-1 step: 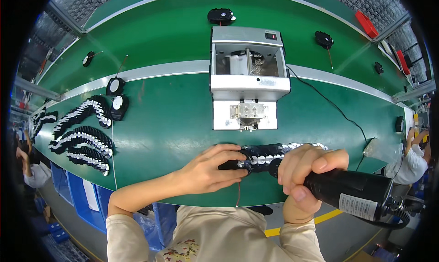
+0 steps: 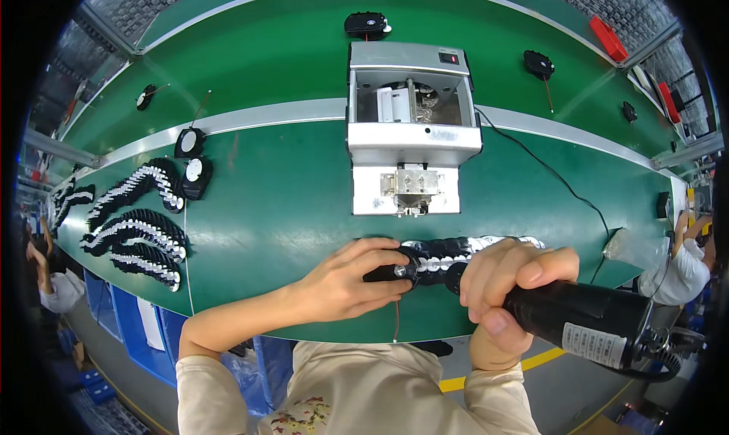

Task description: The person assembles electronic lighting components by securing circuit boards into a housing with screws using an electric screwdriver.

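My left hand (image 2: pixel 342 279) is closed around a small black housing (image 2: pixel 391 272) near the bench's front edge. A thin red wire (image 2: pixel 396 321) hangs from the housing. My right hand (image 2: pixel 505 287) grips a black electric screwdriver (image 2: pixel 581 317), its cable end off to the right. The screwdriver lies nearly level, its black nose (image 2: pixel 454 277) toward the housing. Whether its bit touches the housing cannot be made out. Just behind both hands runs a row of stacked black-and-white parts (image 2: pixel 440 250), partly covered by my right hand.
A grey metal screw feeder (image 2: pixel 414 139) stands beyond my hands, its cable (image 2: pixel 558 173) trailing right. Curved stacks of black-and-white parts (image 2: pixel 140 234) lie left, near two loose housings (image 2: pixel 196 173). A plastic bag (image 2: pixel 634 249) sits right. Blue bins (image 2: pixel 140 329) are below the front edge.
Inside the screw feeder's opening, the white part now shows more plainly and upright. Both hands, the housing and the screwdriver hold almost the same place.
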Motion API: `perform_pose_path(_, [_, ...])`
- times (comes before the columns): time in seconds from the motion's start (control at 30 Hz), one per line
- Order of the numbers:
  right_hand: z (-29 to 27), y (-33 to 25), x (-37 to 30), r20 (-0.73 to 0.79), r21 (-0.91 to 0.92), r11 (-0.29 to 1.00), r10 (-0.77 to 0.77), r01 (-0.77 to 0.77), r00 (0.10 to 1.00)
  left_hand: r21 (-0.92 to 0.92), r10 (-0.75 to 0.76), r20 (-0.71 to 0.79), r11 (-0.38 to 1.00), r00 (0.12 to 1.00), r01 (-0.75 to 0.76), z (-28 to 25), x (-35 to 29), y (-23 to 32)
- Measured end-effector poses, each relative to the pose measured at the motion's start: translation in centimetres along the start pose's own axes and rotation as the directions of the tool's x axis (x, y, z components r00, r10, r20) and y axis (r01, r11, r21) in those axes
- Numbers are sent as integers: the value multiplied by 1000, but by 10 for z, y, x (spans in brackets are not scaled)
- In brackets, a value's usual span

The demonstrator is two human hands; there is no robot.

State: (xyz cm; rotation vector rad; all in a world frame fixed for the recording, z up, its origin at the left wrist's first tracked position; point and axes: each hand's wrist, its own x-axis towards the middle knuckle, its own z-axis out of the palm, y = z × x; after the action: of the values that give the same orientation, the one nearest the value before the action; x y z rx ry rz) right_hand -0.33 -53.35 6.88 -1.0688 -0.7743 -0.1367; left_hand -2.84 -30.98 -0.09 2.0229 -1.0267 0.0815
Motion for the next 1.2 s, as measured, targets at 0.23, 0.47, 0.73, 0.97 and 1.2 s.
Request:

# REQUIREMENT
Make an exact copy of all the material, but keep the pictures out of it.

# SOLUTION BELOW
-1 step: 
+0 steps: 

Task description: The person assembles electronic lighting components by securing circuit boards into a housing with screws using an electric screwdriver.

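My left hand (image 2: pixel 342 279) is closed around a small black housing (image 2: pixel 391 272) near the bench's front edge. A thin red wire (image 2: pixel 396 321) hangs from the housing. My right hand (image 2: pixel 505 287) grips a black electric screwdriver (image 2: pixel 581 317), its cable end off to the right. The screwdriver lies nearly level, its black nose (image 2: pixel 454 277) toward the housing. Whether its bit touches the housing cannot be made out. Just behind both hands runs a row of stacked black-and-white parts (image 2: pixel 440 250), partly covered by my right hand.
A grey metal screw feeder (image 2: pixel 414 139) stands beyond my hands, its cable (image 2: pixel 558 173) trailing right. Curved stacks of black-and-white parts (image 2: pixel 140 234) lie left, near two loose housings (image 2: pixel 196 173). A plastic bag (image 2: pixel 634 249) sits right. Blue bins (image 2: pixel 140 329) are below the front edge.
Inside the screw feeder's opening, the white part now shows more plainly and upright. Both hands, the housing and the screwdriver hold almost the same place.
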Motion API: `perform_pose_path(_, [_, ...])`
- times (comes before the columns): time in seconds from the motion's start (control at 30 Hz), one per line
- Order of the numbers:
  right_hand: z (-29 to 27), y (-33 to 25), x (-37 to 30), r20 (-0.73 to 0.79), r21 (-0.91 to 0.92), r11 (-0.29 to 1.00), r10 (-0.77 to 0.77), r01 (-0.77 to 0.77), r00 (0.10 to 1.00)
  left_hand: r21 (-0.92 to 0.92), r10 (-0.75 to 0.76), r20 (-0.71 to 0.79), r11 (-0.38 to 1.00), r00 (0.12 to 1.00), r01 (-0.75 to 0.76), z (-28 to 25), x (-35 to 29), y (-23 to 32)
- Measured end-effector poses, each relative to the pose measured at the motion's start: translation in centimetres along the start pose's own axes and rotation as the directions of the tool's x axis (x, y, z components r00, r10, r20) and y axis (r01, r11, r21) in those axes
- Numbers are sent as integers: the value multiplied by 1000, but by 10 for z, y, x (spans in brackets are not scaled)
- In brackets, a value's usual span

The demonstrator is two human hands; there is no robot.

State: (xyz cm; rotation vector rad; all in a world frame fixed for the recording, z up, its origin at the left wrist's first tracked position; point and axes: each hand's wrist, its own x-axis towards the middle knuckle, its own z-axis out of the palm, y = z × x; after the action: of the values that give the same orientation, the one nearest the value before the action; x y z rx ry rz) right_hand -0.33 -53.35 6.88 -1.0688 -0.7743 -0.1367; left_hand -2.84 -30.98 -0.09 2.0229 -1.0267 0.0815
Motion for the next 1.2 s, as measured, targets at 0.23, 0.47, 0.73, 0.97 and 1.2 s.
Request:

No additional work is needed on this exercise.